* What the task requires
Please repeat exactly the lines below from the one containing "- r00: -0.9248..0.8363" down to the one containing "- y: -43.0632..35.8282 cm", both included, and nothing else.

* Given data
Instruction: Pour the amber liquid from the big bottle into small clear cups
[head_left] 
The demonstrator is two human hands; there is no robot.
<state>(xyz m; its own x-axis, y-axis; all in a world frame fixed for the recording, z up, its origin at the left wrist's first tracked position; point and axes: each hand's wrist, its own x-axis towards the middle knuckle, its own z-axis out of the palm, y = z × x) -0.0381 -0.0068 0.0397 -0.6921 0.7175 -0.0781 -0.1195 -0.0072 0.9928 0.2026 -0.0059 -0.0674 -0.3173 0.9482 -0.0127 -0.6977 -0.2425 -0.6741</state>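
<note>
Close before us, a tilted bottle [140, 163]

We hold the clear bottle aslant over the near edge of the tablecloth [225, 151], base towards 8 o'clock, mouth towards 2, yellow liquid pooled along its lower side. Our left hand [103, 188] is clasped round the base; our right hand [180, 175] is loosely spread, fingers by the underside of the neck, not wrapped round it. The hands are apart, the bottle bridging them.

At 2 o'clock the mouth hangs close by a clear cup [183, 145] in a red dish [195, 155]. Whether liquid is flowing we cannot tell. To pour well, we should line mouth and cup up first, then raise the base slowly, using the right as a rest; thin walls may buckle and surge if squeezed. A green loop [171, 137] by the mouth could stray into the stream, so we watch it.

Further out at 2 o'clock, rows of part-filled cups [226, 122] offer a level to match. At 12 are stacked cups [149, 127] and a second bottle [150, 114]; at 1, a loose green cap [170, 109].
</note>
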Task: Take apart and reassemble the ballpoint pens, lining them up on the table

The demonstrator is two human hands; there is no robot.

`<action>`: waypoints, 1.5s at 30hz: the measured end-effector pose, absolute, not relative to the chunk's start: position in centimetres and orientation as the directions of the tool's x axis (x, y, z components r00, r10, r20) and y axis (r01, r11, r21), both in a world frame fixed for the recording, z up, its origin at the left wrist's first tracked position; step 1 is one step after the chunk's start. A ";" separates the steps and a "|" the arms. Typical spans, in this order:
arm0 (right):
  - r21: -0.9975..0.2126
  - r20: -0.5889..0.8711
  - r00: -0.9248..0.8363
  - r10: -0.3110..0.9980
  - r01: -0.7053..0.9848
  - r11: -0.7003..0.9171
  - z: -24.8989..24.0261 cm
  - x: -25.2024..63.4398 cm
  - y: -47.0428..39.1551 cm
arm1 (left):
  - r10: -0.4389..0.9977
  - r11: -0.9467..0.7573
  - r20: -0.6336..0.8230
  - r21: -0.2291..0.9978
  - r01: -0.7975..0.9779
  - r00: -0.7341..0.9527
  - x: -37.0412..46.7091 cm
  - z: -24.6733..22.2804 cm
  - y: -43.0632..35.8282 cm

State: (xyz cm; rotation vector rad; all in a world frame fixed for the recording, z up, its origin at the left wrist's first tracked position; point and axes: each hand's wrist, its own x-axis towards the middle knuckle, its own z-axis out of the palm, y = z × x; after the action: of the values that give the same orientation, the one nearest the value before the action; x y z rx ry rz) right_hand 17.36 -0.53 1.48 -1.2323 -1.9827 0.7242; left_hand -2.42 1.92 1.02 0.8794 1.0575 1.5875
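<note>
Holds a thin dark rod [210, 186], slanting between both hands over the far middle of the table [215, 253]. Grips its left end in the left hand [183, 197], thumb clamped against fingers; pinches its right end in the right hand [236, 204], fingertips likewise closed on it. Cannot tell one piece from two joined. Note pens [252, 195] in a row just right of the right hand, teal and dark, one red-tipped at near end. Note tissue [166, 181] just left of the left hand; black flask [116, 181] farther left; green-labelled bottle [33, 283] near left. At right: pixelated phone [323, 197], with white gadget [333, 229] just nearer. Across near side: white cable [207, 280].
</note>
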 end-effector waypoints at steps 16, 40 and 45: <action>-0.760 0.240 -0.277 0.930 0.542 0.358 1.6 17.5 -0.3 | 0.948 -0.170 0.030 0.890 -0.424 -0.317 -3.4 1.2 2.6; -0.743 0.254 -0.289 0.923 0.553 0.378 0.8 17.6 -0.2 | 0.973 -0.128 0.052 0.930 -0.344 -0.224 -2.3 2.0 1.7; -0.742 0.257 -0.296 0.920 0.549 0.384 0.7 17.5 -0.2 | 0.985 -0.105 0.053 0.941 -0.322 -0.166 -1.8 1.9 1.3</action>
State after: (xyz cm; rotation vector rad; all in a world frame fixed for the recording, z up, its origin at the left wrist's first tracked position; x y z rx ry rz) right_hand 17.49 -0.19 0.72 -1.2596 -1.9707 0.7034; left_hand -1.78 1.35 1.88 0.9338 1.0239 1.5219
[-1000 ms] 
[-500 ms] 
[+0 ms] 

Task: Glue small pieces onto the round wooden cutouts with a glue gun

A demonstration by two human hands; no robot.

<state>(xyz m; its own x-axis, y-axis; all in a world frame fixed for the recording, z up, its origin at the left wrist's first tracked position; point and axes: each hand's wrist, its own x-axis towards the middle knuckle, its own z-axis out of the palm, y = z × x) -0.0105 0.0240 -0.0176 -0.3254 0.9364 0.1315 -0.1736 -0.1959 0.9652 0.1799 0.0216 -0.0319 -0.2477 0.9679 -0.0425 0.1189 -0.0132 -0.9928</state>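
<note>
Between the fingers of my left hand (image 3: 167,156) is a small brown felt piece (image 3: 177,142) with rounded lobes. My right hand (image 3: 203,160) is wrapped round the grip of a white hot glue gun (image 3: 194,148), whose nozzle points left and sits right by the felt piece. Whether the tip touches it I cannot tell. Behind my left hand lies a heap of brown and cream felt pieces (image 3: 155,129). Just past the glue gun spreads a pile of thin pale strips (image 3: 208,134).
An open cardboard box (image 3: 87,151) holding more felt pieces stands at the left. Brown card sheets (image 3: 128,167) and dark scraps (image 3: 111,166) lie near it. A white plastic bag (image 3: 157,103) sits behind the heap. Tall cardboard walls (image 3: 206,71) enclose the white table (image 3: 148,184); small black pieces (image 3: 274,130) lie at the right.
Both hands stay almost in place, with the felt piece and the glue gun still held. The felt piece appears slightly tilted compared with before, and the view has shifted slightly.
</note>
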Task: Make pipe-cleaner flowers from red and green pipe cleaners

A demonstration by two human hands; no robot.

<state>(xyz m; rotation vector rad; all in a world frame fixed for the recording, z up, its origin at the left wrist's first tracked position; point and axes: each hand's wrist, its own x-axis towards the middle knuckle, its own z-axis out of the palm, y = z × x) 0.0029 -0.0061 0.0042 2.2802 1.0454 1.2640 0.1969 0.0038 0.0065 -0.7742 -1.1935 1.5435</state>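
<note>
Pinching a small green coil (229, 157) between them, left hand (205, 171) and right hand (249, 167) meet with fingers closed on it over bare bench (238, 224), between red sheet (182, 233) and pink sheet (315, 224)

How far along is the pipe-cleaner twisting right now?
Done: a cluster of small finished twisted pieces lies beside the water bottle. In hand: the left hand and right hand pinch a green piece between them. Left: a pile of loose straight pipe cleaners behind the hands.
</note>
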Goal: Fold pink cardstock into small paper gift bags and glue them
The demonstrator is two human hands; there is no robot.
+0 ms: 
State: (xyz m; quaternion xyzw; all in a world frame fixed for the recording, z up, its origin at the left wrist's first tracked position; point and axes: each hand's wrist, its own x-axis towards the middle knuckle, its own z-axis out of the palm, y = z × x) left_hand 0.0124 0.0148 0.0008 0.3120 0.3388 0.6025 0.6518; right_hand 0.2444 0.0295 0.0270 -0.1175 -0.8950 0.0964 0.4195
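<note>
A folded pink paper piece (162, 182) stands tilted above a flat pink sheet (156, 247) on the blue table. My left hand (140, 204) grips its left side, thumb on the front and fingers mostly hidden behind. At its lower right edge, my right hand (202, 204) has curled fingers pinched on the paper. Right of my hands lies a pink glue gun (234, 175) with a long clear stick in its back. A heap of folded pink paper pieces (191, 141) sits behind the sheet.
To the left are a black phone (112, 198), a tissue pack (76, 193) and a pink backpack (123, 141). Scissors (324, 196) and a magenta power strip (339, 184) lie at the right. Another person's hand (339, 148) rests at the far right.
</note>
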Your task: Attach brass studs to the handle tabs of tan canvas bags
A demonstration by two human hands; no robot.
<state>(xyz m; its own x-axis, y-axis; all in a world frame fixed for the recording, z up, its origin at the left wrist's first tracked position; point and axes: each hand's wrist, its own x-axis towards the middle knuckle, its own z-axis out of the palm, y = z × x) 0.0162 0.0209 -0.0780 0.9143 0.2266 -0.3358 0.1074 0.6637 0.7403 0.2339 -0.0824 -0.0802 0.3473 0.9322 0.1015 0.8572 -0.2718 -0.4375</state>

* Exercise response
  - r00: -0.9248..0.8363
  - r10: -0.3110..0.9980
  - r01: -0.7053..0.9848
  - r11: -0.7003..0.9171
  - z: -24.8989..24.0261 cm
  - x: -25.2024..63.4398 cm
  - y: -47.0428..39.1551 cm
arm1 (left):
  - r10: -0.4389..0.9977
  - r11: -0.9467..0.7573
  - r20: -0.6336..0.8230
  - r21: -0.2291..0.9978
  - r01: -0.7975..0.9779
  - r00: -0.7341..0.9527
  - x: -37.0412..46.7091 cm
  - z: -24.6733..22.2804 cm
  - y: -43.0632..35.8282 cm

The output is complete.